Woodland: Is Modern American Feminism Necessary?
Reproductive rights and income inequality are obvious injustices.
Is modern American feminism necessary? In a word, absolutely. Feminism is a necessary force in the United States as long as men and women are on unequal footing. As our country stands now, they certainly are. Men enjoy a soft, plush carpet — with a color that lies somewhere between cream and beige — while women are plopped squarely in the middle of an ice rink (if we are to continue with the footing metaphor).
Let’s start with economic inequality. Fact: women make 80 cents for every dollar a man earns (and that’s women in general; women of color face an even greater disparity). Conservatives are often quick to point out that women choose lower-paying jobs, and that it is actually illegal to pay men and women less, so we really shouldn’t worry about that 20-cent difference too much. What if I told you that the former isn’t true, and that the latter, while true, is rarely adhered to?
This year, the Bureau of Labor Statistics reported that for the first quarter of 2019, the median usual weekly earnings for women were 80.4 percent of the median usual weekly earnings for men. That doesn’t sound like equality to me.
A large part of the wage gap is often attributed to women picking different work than men. Anti-feminists (or as I prefer to call them, sexists) will proudly tout the fact that women choose “softer,” easier, lower-paying jobs. According to the New York Times, when women enter a field, the median pay for these jobs is lower. Recreation workers, ticketing agents, and biologists are all male-dominated professions, but as more women entered them, their wages went down by 57 percent, 43 percent and 18 percent, respectively. The responsibilities of these jobs didn’t change. The only thing that changed was the gender of the person performing them — and when that person was female, they got paid less.
The converse is similarly true. Computer programming used to be a female-dominated field, but once men entered the industry, those jobs increased in salary and reputation. Clearly, our country devalues the work of women, no matter what field they’re in.
It’s not just their work, but also their bodies, that our society doesn’t value. Earlier this summer, Georgia passed a fairly egregious abortion bill, not only disallowing abortions past the six week mark (nevermind the assertion by Scientific American that consciousness doesn’t even begin until at least the 24th week of pregnancy), but it genuinely allows prosecutors to question women who miscarry and to put them on trial. For second degree murder. Welcome to Georgia!
In the discussion of abortion, I think it’s important to mention that vasectomies are pretty much 100 percent effective at preventing pregnancy, and are completely reversible — and yet, nobody ever suggests that we should mandate men to seal their testicles shut. Why? Because seizing control over someone else’s body is only tolerated in America if that person is a woman.
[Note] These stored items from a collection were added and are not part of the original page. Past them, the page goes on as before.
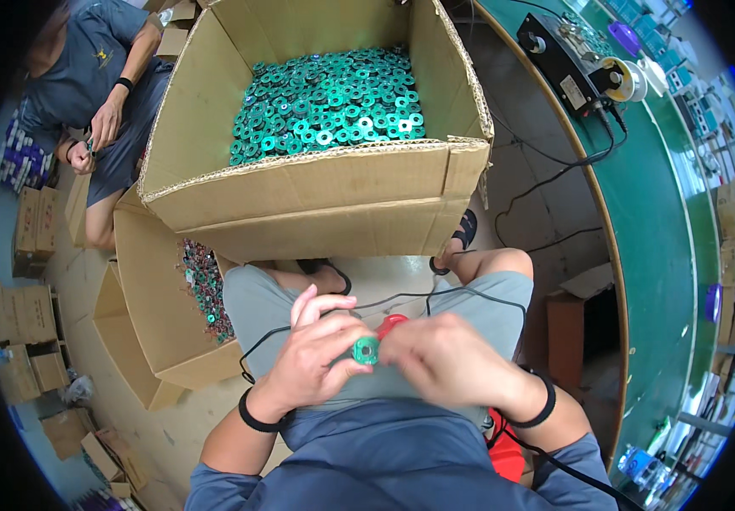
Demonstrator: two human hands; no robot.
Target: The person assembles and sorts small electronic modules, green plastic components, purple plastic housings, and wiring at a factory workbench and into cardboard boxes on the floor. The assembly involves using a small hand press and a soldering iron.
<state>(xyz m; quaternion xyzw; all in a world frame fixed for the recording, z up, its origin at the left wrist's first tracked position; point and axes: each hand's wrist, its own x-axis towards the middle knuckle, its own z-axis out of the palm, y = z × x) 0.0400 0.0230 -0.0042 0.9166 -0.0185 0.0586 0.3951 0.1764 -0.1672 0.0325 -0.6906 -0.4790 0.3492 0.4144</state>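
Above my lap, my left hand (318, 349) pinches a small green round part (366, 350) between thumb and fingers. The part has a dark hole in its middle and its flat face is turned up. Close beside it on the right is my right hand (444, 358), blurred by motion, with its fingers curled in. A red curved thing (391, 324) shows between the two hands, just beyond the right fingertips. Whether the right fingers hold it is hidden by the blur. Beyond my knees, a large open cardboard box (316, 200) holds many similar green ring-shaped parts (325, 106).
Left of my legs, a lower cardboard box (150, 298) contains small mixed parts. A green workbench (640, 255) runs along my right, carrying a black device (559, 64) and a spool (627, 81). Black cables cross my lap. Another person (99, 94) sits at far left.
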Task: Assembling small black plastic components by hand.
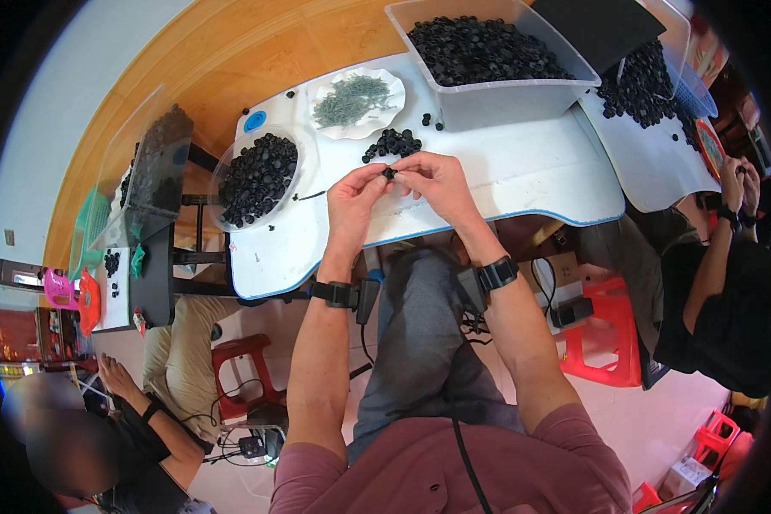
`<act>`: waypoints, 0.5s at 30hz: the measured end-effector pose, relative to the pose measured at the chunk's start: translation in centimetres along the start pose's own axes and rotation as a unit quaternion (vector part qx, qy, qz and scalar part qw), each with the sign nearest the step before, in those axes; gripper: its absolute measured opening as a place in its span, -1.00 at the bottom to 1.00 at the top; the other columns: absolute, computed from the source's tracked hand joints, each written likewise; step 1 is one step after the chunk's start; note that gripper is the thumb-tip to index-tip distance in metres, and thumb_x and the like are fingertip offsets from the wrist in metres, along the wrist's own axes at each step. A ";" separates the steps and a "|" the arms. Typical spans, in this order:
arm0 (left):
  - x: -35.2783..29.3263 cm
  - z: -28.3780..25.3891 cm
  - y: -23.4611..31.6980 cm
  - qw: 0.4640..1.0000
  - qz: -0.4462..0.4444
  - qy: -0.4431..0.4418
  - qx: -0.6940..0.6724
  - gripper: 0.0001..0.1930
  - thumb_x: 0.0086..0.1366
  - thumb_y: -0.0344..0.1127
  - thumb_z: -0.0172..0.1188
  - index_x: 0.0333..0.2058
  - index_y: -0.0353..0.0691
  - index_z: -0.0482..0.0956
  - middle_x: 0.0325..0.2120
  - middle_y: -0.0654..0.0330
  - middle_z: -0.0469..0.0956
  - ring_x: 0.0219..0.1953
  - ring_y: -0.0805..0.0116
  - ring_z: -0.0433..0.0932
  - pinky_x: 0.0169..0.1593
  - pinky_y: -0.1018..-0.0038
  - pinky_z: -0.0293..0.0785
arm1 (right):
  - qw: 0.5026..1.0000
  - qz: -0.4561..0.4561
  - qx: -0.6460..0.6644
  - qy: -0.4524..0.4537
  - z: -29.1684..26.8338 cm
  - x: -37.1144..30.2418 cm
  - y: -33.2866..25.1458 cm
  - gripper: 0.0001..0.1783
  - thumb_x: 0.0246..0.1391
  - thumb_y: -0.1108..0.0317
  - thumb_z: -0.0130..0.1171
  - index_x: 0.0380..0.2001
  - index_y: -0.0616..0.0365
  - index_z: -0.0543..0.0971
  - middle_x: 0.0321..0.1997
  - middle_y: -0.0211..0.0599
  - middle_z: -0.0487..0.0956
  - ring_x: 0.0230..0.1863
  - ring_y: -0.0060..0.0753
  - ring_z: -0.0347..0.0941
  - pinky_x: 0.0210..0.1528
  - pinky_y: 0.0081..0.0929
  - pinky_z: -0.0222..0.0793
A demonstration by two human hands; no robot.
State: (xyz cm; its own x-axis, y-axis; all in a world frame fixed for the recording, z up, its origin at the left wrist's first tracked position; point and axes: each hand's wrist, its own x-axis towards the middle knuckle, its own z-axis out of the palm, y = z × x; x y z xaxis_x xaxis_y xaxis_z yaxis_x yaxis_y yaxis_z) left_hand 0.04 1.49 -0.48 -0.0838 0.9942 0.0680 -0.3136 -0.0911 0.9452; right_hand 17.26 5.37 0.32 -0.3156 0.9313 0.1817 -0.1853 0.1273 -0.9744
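Over the near side of the white table (505, 184), my left hand (355, 195) and my right hand (438, 183) meet at the fingertips. Both pinch one small black plastic piece (390, 173), mostly covered by the fingers. Just beyond it lies a loose pile of similar black pieces (392, 144). Farther back is a white scalloped plate (391, 109) holding a heap of thin grey-green pins or screws (351, 98), too small to tell which. To the left of my left hand stands a clear round tub filled with black pieces (257, 178).
A large clear bin (505, 101) full of black pieces stands at the back right. A blue round lid or disc (254, 121) lies at the back left. People work at both sides: a hand (122, 377) shows on the left, hands (739, 182) on the right. Red stools (604, 334) stand below.
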 end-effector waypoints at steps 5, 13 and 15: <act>0.0 -0.2 -0.1 1.000 -0.005 0.008 0.011 -0.76 0.34 -0.53 0.20 -0.04 -0.43 0.60 -0.19 0.08 0.66 -0.19 0.40 0.65 -0.04 0.54 0.59 | 1.000 -0.011 0.012 0.005 0.2 0.1 0.2 -0.88 0.10 0.52 0.27 -0.27 0.30 0.67 -0.44 -0.36 0.66 -0.45 -0.64 0.53 -0.45 -0.69 0.38; -0.3 0.1 0.4 1.000 -0.017 0.013 0.001 -0.76 0.34 -0.56 0.18 -0.03 -0.48 0.57 -0.13 0.00 0.64 -0.14 0.30 0.66 0.03 0.45 0.61 | 1.000 0.005 0.010 0.000 -0.3 0.3 0.6 -0.89 0.10 0.53 0.26 -0.28 0.29 0.66 -0.43 -0.34 0.66 -0.46 -0.61 0.55 -0.46 -0.67 0.38; -0.4 0.1 0.5 1.000 -0.020 0.014 0.002 -0.75 0.34 -0.56 0.19 -0.02 -0.48 0.56 -0.12 -0.01 0.64 -0.13 0.30 0.66 0.03 0.47 0.61 | 1.000 0.004 0.015 -0.002 -0.2 0.4 0.6 -0.89 0.10 0.54 0.26 -0.28 0.29 0.66 -0.43 -0.33 0.66 -0.46 -0.61 0.55 -0.46 -0.67 0.38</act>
State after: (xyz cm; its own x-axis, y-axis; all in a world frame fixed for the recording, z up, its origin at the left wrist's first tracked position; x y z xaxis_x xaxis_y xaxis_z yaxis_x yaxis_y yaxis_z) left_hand 0.01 1.08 -0.03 -0.0981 0.9949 0.0218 -0.3138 -0.0517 0.9481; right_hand 17.26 5.87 -0.23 -0.3210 0.9308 0.1747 -0.2111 0.1095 -0.9713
Of course, the “it could be worse” argument that conservatives are so fond must be addressed in any conversation regarding modern feminism, so I implore you to look out at any parking lot. You’ll see hundreds of different kinds of wonderful, glorious cars. Feats of human innovation! Cars that can accelerate from zero to 60 in under three seconds, cars that can run entirely on electricity. No one complains that American car companies should be happy with what they’ve got. We didn’t build the Model T, slap it on the hood and say, “Well there you go, we’ve made the automobile. We can all go home, let’s stop progressing forever now,” because that kind of rhetoric is only applied to oppressed groups by those who wish to silence them. Although women have made many advances over the last few decades, that doesn’t mean we should stop.